Faid: l’évaluation des politiques publiques, en tête des priorités de l’IGF

Le ministre des Finances, Laaziz Faid a indiqué, dimanche à Alger, que l’évaluation des politiques publiques des différents secteurs était inscrite en tête des priorités des missions de l’Inspection Générale des Finances (IGF), mettant en avant le rôle de cette structure qui relève du ministère dans le suivi et l’évaluation des politiques nationales visant à promouvoir les exportations hors hydrocarbures.

Lors d’un colloque organisé par l’IGF, sur l’activité de l’exportation hors hydrocarbures, le ministre a affirmé que « la concentration sur l’évaluation des politiques publiques est au centre du champ d’application des principes consacrés dans la loi organique relative aux lois de finances », entrée en vigueur l’année passée.

M.Faid a relevé que ce cadre juridique focalise, de manière explicite, sur l’évaluation des politiques publiques pour pouvoir exploiter les ressources publiques de manière optimale et atteindre les objectifs tracés par les autorités publiques.

Lors de ce colloque qui a vu une large participation de responsables du secteur des Finances, des banques, des douanes et d’organismes liés au commerce international, le ministre a mis en avant que la même loi est intervenue pour concrétiser la modernisation des systèmes budgétaires, marquant « un changement de qualité dans l’élaboration et la mise en œuvre du budget de l’Etat basé sur les résultats et soumis aux mécanismes de contrôle ».
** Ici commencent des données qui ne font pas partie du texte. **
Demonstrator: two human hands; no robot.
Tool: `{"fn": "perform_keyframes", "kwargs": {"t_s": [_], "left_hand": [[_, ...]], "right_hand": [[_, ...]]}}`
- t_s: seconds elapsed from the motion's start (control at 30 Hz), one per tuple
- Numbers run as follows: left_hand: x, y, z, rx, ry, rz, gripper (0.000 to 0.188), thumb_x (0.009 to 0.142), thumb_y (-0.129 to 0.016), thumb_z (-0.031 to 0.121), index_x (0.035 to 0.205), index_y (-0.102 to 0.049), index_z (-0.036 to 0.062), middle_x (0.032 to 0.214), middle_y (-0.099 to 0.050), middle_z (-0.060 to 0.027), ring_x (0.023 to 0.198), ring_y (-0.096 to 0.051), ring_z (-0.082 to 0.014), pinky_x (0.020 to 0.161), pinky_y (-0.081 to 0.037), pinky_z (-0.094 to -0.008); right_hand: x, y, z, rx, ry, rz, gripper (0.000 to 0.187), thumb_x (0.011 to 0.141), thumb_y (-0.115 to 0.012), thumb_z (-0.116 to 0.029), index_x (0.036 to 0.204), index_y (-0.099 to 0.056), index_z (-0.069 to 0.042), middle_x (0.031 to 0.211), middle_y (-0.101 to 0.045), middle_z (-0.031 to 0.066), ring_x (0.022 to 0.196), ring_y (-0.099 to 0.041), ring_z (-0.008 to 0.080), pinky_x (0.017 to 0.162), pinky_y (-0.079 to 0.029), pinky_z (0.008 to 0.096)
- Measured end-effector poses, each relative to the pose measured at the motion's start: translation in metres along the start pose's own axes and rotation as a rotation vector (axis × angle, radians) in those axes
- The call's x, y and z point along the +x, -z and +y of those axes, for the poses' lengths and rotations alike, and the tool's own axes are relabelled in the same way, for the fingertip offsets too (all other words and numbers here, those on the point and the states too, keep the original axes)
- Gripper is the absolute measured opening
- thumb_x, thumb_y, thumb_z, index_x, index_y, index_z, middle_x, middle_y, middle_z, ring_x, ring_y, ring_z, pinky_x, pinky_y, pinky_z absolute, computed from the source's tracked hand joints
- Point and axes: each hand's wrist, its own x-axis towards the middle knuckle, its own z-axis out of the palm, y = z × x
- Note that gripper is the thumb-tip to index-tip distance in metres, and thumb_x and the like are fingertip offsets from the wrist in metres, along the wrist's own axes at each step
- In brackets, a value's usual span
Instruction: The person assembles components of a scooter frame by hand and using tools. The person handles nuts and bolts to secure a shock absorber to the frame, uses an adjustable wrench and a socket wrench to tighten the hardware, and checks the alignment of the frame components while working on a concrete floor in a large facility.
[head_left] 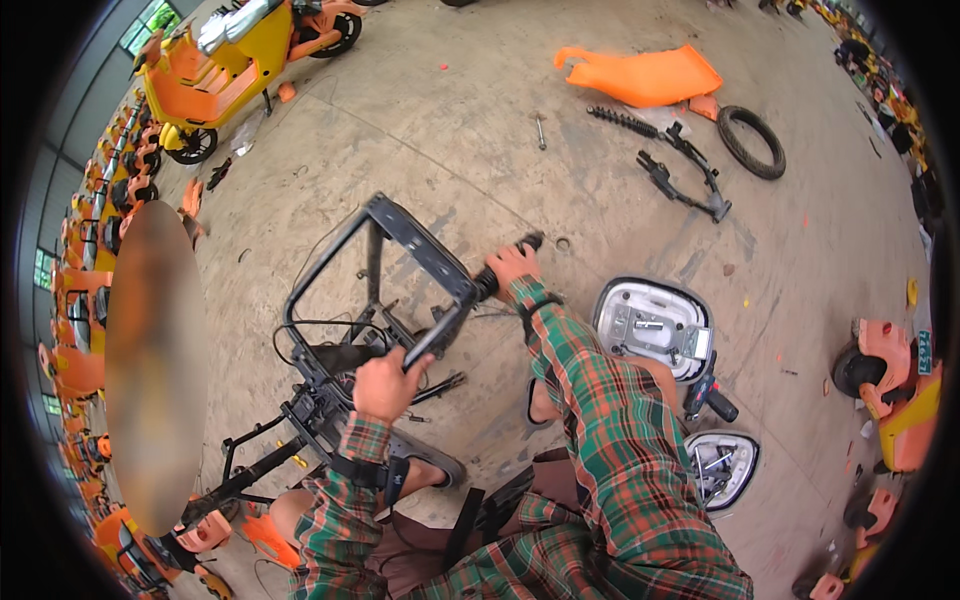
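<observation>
A bare black scooter frame [425,246] stands on the concrete in front of me, its tubes and brackets exposed. My left hand [384,386] is closed round a side tube of this frame. Beyond the frame's right corner, my right hand [514,268] grips a black shock absorber [487,284], whose far end [532,241] sticks out past my fingers. The shock absorber's inner end meets the frame's corner; whether it is fastened there I cannot tell. Thin black cables [279,345] loop from the frame's left side.
Near my right knee lie a grey-white tray with tools [655,310], a cordless driver [712,400] and a smaller tray of metal parts [722,468]. Farther off are an orange body panel [640,76], a tyre [750,142], another shock absorber [622,122] and a yellow scooter [225,75].
</observation>
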Motion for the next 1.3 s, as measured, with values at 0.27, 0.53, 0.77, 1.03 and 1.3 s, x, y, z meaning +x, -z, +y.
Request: {"fn": "perform_keyframes", "kwargs": {"t_s": [0.27, 0.53, 0.77, 1.03, 1.3], "left_hand": [[-0.048, -0.024, 0.030, 0.025, -0.041, -0.059, 0.041, 0.080, -0.061, 0.043, 0.066, -0.052, 0.0049, 0.054, -0.056, -0.0148, 0.052, -0.058, -0.0339, 0.048, -0.046, -0.0428], [-0.055, -0.046, 0.028, -0.241, -0.124, -0.082, 0.029, 0.074, -0.067, 0.034, 0.075, -0.058, 0.0056, 0.056, -0.057, -0.0149, 0.058, -0.059, -0.0341, 0.053, -0.046, -0.0448], [-0.054, -0.034, 0.018, -0.207, 0.046, 0.008, 0.026, 0.071, -0.066, 0.031, 0.076, -0.061, 0.0063, 0.067, -0.062, -0.0131, 0.065, -0.062, -0.0307, 0.059, -0.048, -0.0424], [-0.025, -0.034, -0.004, -0.110, 0.294, 0.064, 0.013, 0.073, -0.060, 0.019, 0.077, -0.063, 0.0072, 0.070, -0.065, -0.0110, 0.068, -0.065, -0.0274, 0.060, -0.049, -0.0394], [0.009, -0.011, -0.025, -0.075, 0.231, 0.100, 0.010, 0.073, -0.058, 0.015, 0.077, -0.063, 0.0079, 0.074, -0.066, -0.0118, 0.070, -0.066, -0.0276, 0.061, -0.050, -0.0385]], "right_hand": [[-0.056, -0.023, 0.018, -0.034, 0.004, 0.068, 0.054, 0.063, -0.072, -0.015, 0.114, -0.054, -0.017, 0.112, -0.048, 0.0130, 0.117, -0.040, 0.0292, 0.095, -0.032, 0.0477], [-0.043, 0.019, 0.063, 0.383, -0.139, -0.297, 0.047, 0.075, -0.062, -0.013, 0.122, -0.054, -0.014, 0.111, -0.059, 0.0129, 0.106, -0.055, 0.0275, 0.082, -0.047, 0.0404], [-0.080, 0.095, -0.081, 0.648, -0.065, 0.099, 0.066, 0.082, -0.061, -0.027, 0.133, -0.034, 0.004, 0.120, -0.054, 0.0192, 0.112, -0.052, 0.0273, 0.093, -0.040, 0.0320], [-0.070, 0.119, -0.140, 0.201, 0.240, 0.224, 0.056, 0.077, -0.063, -0.023, 0.125, -0.046, 0.001, 0.130, -0.041, 0.0274, 0.120, -0.040, 0.0405, 0.100, -0.033, 0.0403], [-0.059, 0.121, -0.133, 0.201, 0.146, 0.252, 0.046, 0.079, -0.060, -0.019, 0.121, -0.051, -0.003, 0.129, -0.043, 0.0234, 0.119, -0.042, 0.0376, 0.100, -0.034, 0.0395]]}}
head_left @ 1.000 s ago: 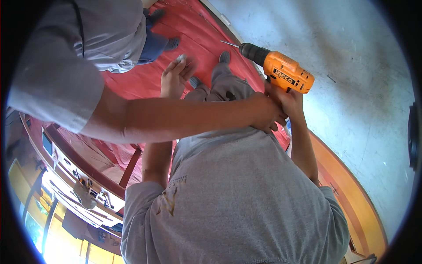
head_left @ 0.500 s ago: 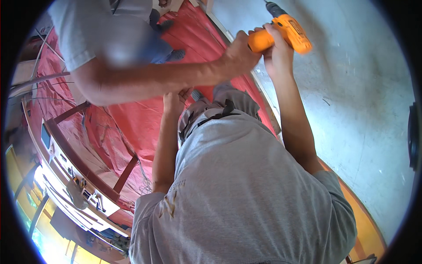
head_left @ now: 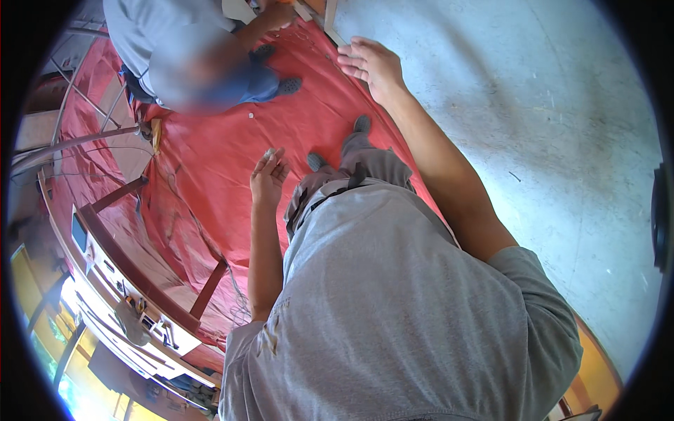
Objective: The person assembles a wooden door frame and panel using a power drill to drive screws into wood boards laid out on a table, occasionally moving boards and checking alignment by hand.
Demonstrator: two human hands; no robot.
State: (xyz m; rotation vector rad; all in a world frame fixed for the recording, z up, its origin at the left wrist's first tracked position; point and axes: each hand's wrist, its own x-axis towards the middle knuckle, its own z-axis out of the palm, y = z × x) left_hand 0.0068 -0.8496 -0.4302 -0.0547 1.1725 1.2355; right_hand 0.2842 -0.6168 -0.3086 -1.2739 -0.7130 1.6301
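Observation:
My right hand (head_left: 375, 69) is raised in front of the pale wall, fingers stretched out and slightly bent, with nothing in it. Lower and to the left, over the red floor sheet (head_left: 217, 144), is my left hand (head_left: 268, 179). Its fingers are curled in, and a small pale spot shows at the fingertips; what it is, I cannot make out. The orange cordless drill is not visible. At the upper left another person (head_left: 133, 35) in a grey shirt and blue trousers bends low, a hand (head_left: 277, 15) stretched toward the wall's base.
The pale blue-grey wall (head_left: 562, 140) rises close on my right. To my left stands a long curved-looking bench (head_left: 186, 340) with hand tools (head_left: 133, 302) on it. Metal bars (head_left: 77, 144) and thin cables lie at the far left. A small white bit (head_left: 251, 114) is on the sheet.
The orange drill, which my right hand and the other person's hand both held, has left my hand and the view. The other person has drawn back to the upper left and bent down.

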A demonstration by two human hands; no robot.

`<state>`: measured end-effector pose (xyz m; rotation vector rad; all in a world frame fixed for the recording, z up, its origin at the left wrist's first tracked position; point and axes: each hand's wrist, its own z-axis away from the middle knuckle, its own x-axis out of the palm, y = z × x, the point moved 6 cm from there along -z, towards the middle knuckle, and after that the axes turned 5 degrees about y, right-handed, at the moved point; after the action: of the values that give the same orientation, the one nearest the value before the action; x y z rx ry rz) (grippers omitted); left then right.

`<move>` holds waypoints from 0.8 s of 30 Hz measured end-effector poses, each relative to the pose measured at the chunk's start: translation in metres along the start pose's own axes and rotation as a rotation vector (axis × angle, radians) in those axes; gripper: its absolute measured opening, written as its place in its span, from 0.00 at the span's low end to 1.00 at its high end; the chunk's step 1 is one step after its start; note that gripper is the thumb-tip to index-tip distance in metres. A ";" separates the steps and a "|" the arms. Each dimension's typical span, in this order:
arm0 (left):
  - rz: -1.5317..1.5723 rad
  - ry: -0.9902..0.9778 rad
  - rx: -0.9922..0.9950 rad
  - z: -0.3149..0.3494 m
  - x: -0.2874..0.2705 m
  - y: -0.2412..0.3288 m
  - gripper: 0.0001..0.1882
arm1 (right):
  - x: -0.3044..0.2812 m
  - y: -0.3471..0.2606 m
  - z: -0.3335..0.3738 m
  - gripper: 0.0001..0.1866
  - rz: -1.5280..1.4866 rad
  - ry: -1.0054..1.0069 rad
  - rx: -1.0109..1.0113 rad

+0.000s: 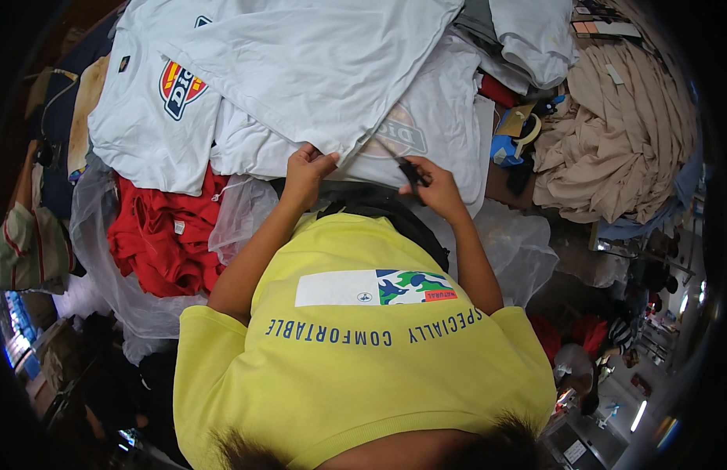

La rencontre vise à instaurer les principes d’une nouvelle gouvernance moderne pour le secteur des Finances, et ce dans le cadre des rencontres que le ministère a décidé d’organiser périodiquement pour dynamiser un débat ouvert sur les questions actuelles en vue d’examiner toutes les voies pour améliorer les politiques publiques et renforcer l’économie nationale à travers une gestion saine et transparente des deniers publics.

Ces rencontres visent également à « promouvoir les observations et recommandations de l’Inspection générale des finances (IGF), obtenus de son travail en tant qu’outil de consultation pour aider à prendre des décisions basées sur une approche interactive et consensuelle avec toutes les parties prenantes concernées ».

Evoquant la promotion des exportations hors hydrocarbures, le ministre a mis en avant le rôle de l’IGF dans l’explication de l’approche appliquée dans ce domaine et les résultats obtenus dans l’évaluation de la politique publique visant à promouvoir les exportations hors hydrocarbures en Algérie.

Les exportations hors hydrocarbures contribuent grandement au PIB

Il a ajouté que la prise en charge de cette question qui revêt un « aspect stratégique évident » pour l’Algérie, permettra d’identifier les lacunes et les obstacles liés à la diversification de l’économie nationale.

Lors de cette rencontre, plusieurs cadres de l’IGF ont présenté « une évaluation des politiques publiques visant à promouvoir les exportations hors hydrocarbures en Algérie », relevant le « développement sans précédent » qu’elles ont connu ces dernières années.

La valeur des exportations hors hydrocarbures est passée de 5,05 milliards de dollars en 2021 à 6,59 milliards de dollars en 2022, alors qu’elle n’avait pas dépassé les 3 milliards de dollars les années précédentes, a-t-il détaillé.

La contribution des exportations algériennes non pétrolières a, elle aussi, contribué au PIB de 1,23%, un taux enregistré entre 2011 et 2020, à 3,41% en 2022.

Cela est, selon les intervenants, le résultat d’une batterie de mesures mises en place pour l’accompagnement des exportateurs notamment en matières règlementaire, juridique et financière, reflétées dans les facilitations logistiques et la prise en charge, par
l’Etat, d’une part des dépenses des opérateurs dans la commercialisation du produit national à l’étranger via un fonds spécial.

En outre, l’accent a été mis sur les facilitations et les incitations décidées au profit des exportateurs. Ces dernières ont également contribué à augmenter le nombre d’opérateurs activant dans l’exportation de 2.223 en 2017 à 5.502 en 2022, par rapport au recul progressif du nombre d’importateurs.

Appelant dans leurs recommandations à insuffler une impulsion plus importante aux exportations hors hydrocarbures, les cadres de l’IGF ont mis en avant l’impératif de créer davantage de zones libres et de plateformes dédiées à l’exportation, de renforcer la flotte navale commerciale de l’Algérie, de sensibiliser les exportateurs à l’importance des certificats de conformité aux normes internationales de qualité, outre la diversification des produits exportés notamment dans les domaines minier et des matériaux de construction.